[Records for the task]

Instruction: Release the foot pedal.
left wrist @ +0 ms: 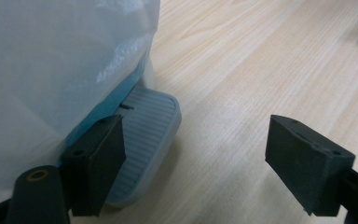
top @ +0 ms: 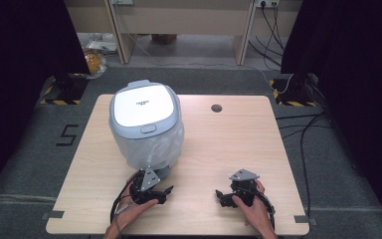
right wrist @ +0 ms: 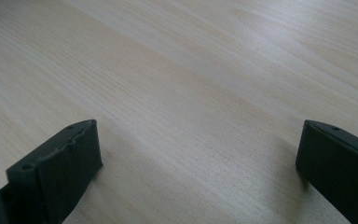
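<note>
From the high view, a pedal bin (top: 146, 124) lined with a plastic bag (top: 154, 149) stands on the wooden table (top: 229, 144), lid closed. The left gripper (top: 151, 191) sits low at its base, likely to work the foot pedal (top: 161, 172), while the right gripper (top: 229, 196) rests apart on bare wood, out of the way.

In the left gripper view, the jaws stand wide open, one jaw just beside the ribbed grey pedal (left wrist: 144, 135), the bag (left wrist: 51, 70) hanging over the bin wall above it.

In the right gripper view, the jaws are spread wide over the table (right wrist: 191, 93), gripping nothing.
</note>
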`<state>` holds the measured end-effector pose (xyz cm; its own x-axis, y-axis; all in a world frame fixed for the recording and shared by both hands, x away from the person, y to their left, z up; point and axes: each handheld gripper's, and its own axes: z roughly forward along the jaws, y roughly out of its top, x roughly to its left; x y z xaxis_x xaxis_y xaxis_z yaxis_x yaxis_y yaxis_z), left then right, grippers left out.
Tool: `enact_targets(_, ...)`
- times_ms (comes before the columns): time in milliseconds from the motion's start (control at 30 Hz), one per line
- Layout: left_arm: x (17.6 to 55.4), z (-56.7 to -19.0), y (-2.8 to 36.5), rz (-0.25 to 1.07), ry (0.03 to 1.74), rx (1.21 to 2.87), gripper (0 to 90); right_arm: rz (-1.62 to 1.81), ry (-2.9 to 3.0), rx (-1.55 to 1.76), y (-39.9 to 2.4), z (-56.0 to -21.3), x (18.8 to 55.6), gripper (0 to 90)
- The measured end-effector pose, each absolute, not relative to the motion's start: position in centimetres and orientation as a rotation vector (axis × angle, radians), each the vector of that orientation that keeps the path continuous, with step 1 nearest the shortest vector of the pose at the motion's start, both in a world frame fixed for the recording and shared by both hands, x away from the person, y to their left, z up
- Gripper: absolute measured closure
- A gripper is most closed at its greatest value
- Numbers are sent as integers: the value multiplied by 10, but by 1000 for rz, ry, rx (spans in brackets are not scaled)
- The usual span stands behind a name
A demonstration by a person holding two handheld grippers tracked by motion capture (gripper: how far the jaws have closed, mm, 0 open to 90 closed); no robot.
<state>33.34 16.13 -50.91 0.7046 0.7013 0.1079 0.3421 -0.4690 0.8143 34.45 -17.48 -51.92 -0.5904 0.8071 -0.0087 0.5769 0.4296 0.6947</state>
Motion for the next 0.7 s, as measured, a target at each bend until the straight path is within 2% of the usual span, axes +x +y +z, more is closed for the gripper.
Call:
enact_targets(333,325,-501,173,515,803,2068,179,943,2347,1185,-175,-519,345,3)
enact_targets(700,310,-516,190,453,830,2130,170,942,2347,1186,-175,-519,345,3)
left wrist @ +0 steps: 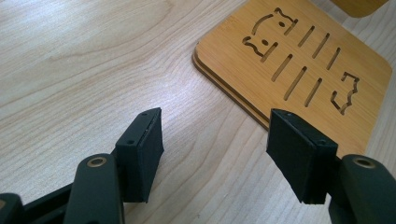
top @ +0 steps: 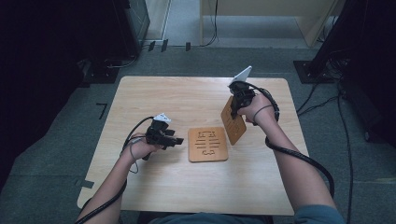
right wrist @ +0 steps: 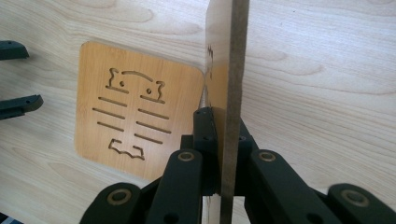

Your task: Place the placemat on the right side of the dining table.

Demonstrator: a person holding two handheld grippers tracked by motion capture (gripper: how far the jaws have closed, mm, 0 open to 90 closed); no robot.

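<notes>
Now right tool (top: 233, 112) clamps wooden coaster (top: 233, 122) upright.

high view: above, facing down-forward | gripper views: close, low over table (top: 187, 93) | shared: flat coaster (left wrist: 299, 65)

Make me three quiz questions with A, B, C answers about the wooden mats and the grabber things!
1. Where is the flat wooden mat?
A. on the table between the two grippers
B. on the floor
C. on top of a box

2. How many wooden mats are there?
A. one
B. two
C. four

3. What is the right gripper doing?
A. hanging open over the table
B. squeezing the edge of a lifted mat
C. holding a cup

Answers: 1 A, the high view shows it lying on the tabletop between them. 2 B, one lies flat and one is held up. 3 B, its jaws pinch the mat's thin edge.
</notes>
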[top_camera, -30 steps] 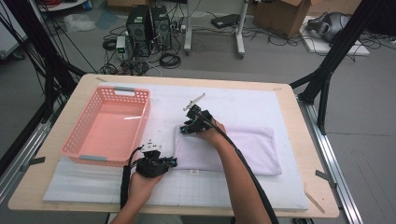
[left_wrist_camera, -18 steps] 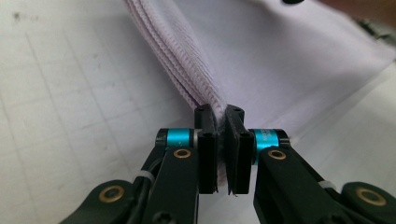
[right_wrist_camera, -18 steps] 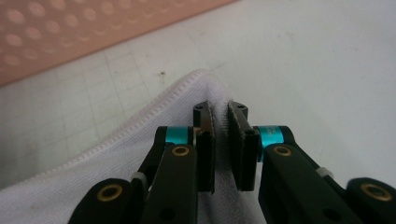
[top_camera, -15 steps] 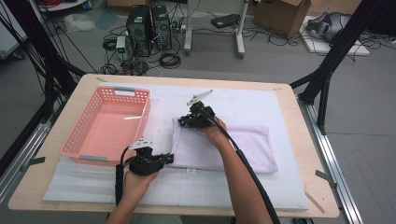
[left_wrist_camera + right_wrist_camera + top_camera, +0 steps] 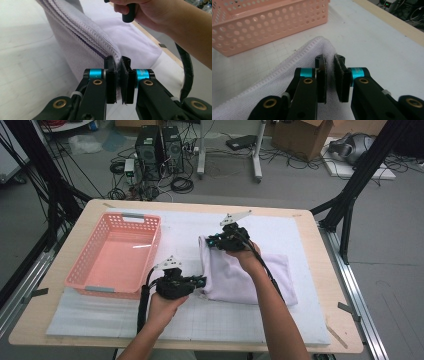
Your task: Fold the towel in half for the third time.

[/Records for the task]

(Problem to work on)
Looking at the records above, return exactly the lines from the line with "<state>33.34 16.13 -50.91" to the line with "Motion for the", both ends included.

(Task response)
<state>33.34 16.13 -50.91 0.7046 0.7013 0.1079 0.3421 -0.4690 0.8143 34.45 -17.48 -51.92 -0.5904 0.8071 -0.0087 0.5769 0.4296 0.6947</state>
Motion for the next 0.7 s, as measured, a target at each bend until the straight path is within 2% of the usual span, axes +x +y +z, more is closed for the gripper.

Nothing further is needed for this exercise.